Я часто вспоминал эту сказку уже потом, у богатого, широкого огня русской печи. Тогда у меня уже был дом, стены, крыша, тогда туман уже не трогал меня так, как тогда на берегу озера около сырого костра. Я снова возвращался к содержанию лесного рассказа и сравнивал эту историю с другой народной сказкой, тоже родившейся на Севере. В той другой сказке мать обернулась кукушкой и покинула навсегда ленивых и черствых сердцем детей… Что заставило автора нашей сказки пойти по иному пути? Или то, что нельзя все‑таки матери оставлять своих детей, или та биологическая истина, что многозначительное для доброй фантазии "ку–ку" никогда не произносится самкой кукушкой, "ку–ку" - это призыв самца, а самка кукушка может только по–кукушечьи хохотать?.. Наверное, найти истину помог бы костер на берегу озера, но костра давно нет, давно нет летних туманов. Сейчас есть печь и близкий вечерний огонь в хорошей русской печи, около которого я и окончу сегодня свой лесной день…

День был трудным, как любой день рыбного промысла в тяжелое октябрьское предзимье. Предзимье - это ничье время: ни осени, ни зимы… Осень вчера отступила совсем, потеряв последний лист с березы, а зима еще не пришла, не заявилась, не стукнула в дверь, будто ждет, когда уберутся вслед за осенью раскисшие от воды, тяжелые, низкие тучи.

Тучи еще есть. С утра они совсем закрыли небо, а к полудню опустились вниз к лодке и долго и громко перемешивались надо мной ветром. Ветер пришел откуда‑то с запада. Сейчас почти ночь. Ночь осталась за стенами дома, но все еще преследует человека, только что закрывшего за собой дверь. За окном темнота, циклон, холод, дождь и ветер. С потолка упала на стол тяжелая мокрая капля. Стук в дверь, еще, еще - стук ветра. От ветра потрескивают в окне стекла, скрипит тесина на крыше, а еще дальше только "у–у–у" - дикий, чужой голос, как глубокий и злой выдох перед дракой… А то загудит, задует, как сквозняк, что подогнали большим и быстрым поршнем. Потом стихнет, снова сорвется, и на душе становится неуютно и тоскливо от чужого голоса. Если бы не огонь в печи…

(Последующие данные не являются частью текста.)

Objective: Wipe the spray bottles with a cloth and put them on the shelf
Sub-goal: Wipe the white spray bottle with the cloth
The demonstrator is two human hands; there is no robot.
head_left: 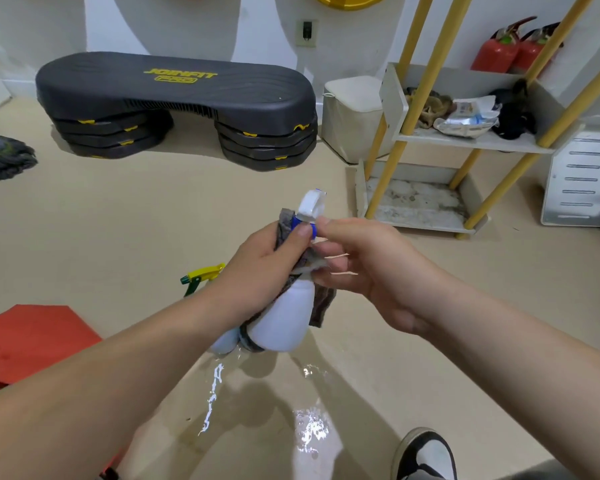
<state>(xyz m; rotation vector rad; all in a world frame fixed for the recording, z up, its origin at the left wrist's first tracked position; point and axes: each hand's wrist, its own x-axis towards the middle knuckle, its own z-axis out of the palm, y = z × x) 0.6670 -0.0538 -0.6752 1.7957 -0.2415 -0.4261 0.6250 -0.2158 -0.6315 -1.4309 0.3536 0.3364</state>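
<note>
Above the wet floor (309, 434) at 6 o'clock, the left hand (257, 271) curls round the cloth (321, 306) and the white spray bottle (284, 317) at its neck, dead centre, likely steadying it while the right hand (368, 271) pinches cloth against the neck to rub. A yellow-triggered bottle (203, 274) waits at 9 o'clock; the shelf (465, 143) stands farther off, at 2 o'clock.

Bare floor (222, 209) is lying open between the spray bottle (284, 320), gripped by the left hand (257, 268) and right hand (364, 268), and the shelf (394, 98). The lower tier (416, 202) is standing free, reachable between the yellow posts (385, 174) crossing its front. The upper tier (520, 145) is carrying rags (430, 109), a foil pack (468, 119) and a black bundle (513, 119), leaving little room. A white bin (350, 119) is crowding the shelf's left side, a slotted white unit (582, 174) its right. A second bottle (201, 277) is sitting just behind the left hand.
</note>
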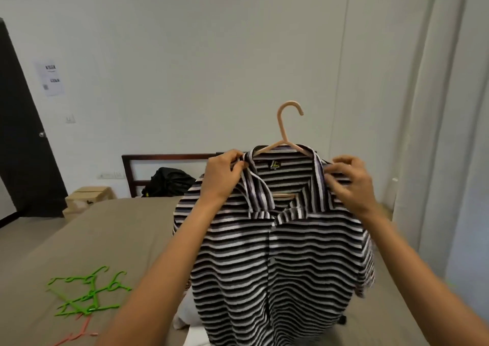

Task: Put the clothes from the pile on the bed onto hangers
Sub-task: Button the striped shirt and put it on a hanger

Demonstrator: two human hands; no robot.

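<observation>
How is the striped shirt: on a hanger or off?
On: the hanger hook rises above the striped shirt collar, its bar visible inside the neckline.

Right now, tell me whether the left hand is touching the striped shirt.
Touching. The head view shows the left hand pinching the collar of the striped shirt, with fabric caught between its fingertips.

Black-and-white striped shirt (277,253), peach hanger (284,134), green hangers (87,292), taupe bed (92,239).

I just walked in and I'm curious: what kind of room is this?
Most likely a bedroom: a bed with a dark headboard, a door beside it, and a striped shirt held up on a hanger.
</observation>
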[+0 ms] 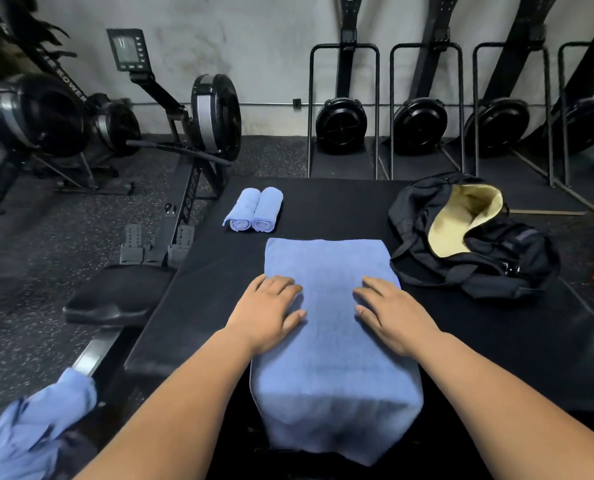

Вот, наверное, почему в Англии, туманной и сырой, в таком почете камин… От батарей, от парового отопления может быть только тепло, а от огня становится еще легко и весело. Легко и весело от жаркого шепота углей, от пляски шелковых язычков на подброшенном полене, от потрескивания дерева… Но огня у меня пока нет, пока только остывшие, потерянные было на морозе руки, и эти руки, все‑таки принесенные домой, сейчас в печи.

Печь топлена в утреннюю рань, но сохранила тепло, и руки уже что‑то чувствуют, пальцы уже знают друг друга, еще минута, две - и они смогут оторвать полоску бумаги и насыпать в нее табак. Потом папироса, и тихий синеватый дымок закроет глаза, закроет только что оставленное весло, лодку, ледяные волны, шнур перемета, крючки, рыбу и даже те дрова около печи, которые готовы последний раз послужить человеку…

Дрова в избе еще с прошлого вечера. Сухие, готовые к огню, к последней и самой яркой своей песне. Два полена, большие, ровные, лягут сейчас рельсами для других дров. На рельсы еще и еще поленья, поперек, вдоль, не слишком близко друг к другу, чтобы свободней было огню… Огонь займется сразу, ударит вверх, кинется к стенкам, окружит очаг дымным хвостом и через устье, через выход печи найдет свою дорогу в трубу. Огонь большой, безумный, огонь перемахивает через котелки, закрывает, прячет в себе уху, чай. Потом одумается, смирится со своим последним днем и трудолюбиво и нужно для уставшего человека заиграет, запоет искрами скорого ужина.